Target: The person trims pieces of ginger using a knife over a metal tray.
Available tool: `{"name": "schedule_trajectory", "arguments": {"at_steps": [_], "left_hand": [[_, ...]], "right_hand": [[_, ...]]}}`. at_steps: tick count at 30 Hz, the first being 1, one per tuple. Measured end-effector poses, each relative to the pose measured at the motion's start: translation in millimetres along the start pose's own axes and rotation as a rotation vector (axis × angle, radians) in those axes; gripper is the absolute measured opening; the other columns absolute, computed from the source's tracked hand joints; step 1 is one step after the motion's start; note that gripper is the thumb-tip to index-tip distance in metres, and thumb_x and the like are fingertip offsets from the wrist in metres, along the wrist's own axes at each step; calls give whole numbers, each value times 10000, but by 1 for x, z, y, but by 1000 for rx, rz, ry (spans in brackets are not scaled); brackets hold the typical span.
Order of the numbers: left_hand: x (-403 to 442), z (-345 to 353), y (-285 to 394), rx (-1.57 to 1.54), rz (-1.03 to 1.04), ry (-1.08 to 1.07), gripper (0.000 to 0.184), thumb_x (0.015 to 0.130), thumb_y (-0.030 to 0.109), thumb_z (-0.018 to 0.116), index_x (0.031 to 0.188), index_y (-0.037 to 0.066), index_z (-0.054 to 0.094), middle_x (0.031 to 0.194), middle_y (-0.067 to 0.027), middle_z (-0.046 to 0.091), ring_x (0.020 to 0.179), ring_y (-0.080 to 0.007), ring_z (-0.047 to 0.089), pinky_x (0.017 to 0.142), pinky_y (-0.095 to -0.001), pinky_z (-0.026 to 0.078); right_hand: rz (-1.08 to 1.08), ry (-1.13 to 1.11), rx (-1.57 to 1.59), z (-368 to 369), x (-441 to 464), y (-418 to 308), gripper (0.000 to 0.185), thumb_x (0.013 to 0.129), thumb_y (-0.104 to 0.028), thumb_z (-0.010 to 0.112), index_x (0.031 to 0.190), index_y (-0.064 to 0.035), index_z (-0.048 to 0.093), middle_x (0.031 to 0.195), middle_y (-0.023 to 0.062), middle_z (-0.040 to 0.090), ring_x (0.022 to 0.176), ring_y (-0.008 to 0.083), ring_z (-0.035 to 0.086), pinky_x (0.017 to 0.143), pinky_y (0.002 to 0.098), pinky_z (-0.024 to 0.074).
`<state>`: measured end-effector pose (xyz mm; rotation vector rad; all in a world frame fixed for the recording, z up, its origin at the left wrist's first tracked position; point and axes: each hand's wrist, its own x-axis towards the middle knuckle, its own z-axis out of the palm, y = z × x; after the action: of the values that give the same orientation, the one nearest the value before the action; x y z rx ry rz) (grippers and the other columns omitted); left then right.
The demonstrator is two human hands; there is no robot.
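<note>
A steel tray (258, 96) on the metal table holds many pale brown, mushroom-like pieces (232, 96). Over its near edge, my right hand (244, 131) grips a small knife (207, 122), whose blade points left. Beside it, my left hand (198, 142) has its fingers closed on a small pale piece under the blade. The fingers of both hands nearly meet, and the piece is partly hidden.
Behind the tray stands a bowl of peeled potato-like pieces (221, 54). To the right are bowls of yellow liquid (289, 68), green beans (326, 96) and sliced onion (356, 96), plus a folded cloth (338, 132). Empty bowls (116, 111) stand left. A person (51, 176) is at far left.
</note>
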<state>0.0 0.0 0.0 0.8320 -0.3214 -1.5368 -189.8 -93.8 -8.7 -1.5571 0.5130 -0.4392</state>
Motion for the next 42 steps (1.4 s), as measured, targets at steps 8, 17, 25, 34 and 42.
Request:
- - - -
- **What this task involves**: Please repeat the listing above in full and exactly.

- **Problem solution**:
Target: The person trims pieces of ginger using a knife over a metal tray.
Available tool: `{"name": "schedule_trajectory", "arguments": {"at_steps": [_], "left_hand": [[_, ...]], "right_hand": [[_, ...]]}}`. at_steps: tick count at 30 Hz, the first being 1, one per tuple. Measured end-effector poses, each relative to the pose measured at the motion's start: translation in millimetres along the start pose's own axes and rotation as a rotation vector (axis × angle, radians) in those axes; gripper is the absolute measured opening; the other columns absolute, computed from the source's tracked hand joints; step 1 is one step after the motion's start; note that gripper is the thumb-tip to index-tip distance in metres, and thumb_x and the like are fingertip offsets from the wrist in metres, along the wrist's own axes at each step; calls give whole numbers, each value times 10000, but by 1 for x, z, y, but by 1000 for rx, rz, ry (spans in brackets are not scaled); brackets hold the typical span.
Order of the numbers: left_hand: x (-403 to 442), z (-345 to 353), y (-285 to 394), rx (-1.57 to 1.54), rz (-1.03 to 1.04), ry (-1.08 to 1.07), gripper (0.000 to 0.184), thumb_x (0.015 to 0.130), thumb_y (-0.030 to 0.109), thumb_z (-0.018 to 0.116), index_x (0.031 to 0.188), index_y (-0.037 to 0.066), index_z (-0.054 to 0.094), middle_x (0.031 to 0.194), middle_y (-0.067 to 0.027), middle_z (-0.046 to 0.091), ring_x (0.020 to 0.179), ring_y (-0.080 to 0.007), ring_z (-0.047 to 0.089), pinky_x (0.017 to 0.142), pinky_y (-0.095 to -0.001), pinky_z (-0.026 to 0.078); right_hand: rz (-1.08 to 1.08), ry (-1.13 to 1.11), rx (-1.57 to 1.59), z (-368 to 369), x (-441 to 464), y (-418 to 308), gripper (0.000 to 0.185), thumb_x (0.013 to 0.129), thumb_y (-0.104 to 0.028), thumb_z (-0.010 to 0.112), index_x (0.031 to 0.190), index_y (-0.064 to 0.035), index_z (-0.048 to 0.093), middle_x (0.031 to 0.195), middle_y (-0.023 to 0.062), middle_z (-0.040 to 0.090), ring_x (0.022 to 0.176), ring_y (-0.008 to 0.083), ring_z (-0.035 to 0.086), pinky_x (0.017 to 0.143), pinky_y (0.002 to 0.098), pinky_z (-0.024 to 0.074).
`<state>`: measured end-effector pose (xyz mm; rotation vector rad; all in a world frame fixed for the recording, z up, its origin at the left wrist's first tracked position; point and axes: each hand's wrist, its own x-axis towards the middle knuckle, its own z-axis out of the palm, y = z × x; after the action: of the values that give the same orientation, the one nearest the value before the action; x y z rx ry rz) (grippers and the other columns omitted); left then right.
The demonstrator is two human hands; there is no robot.
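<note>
A steel tray (258, 96) on the metal table holds many pale brown, mushroom-like pieces (232, 96). Over its near edge, my right hand (244, 131) grips a small knife (207, 122), whose blade points left. Beside it, my left hand (198, 142) has its fingers closed on a small pale piece under the blade. The fingers of both hands nearly meet, and the piece is partly hidden.
Behind the tray stands a bowl of peeled potato-like pieces (221, 54). To the right are bowls of yellow liquid (289, 68), green beans (326, 96) and sliced onion (356, 96), plus a folded cloth (338, 132). Empty bowls (116, 111) stand left. A person (51, 176) is at far left.
</note>
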<state>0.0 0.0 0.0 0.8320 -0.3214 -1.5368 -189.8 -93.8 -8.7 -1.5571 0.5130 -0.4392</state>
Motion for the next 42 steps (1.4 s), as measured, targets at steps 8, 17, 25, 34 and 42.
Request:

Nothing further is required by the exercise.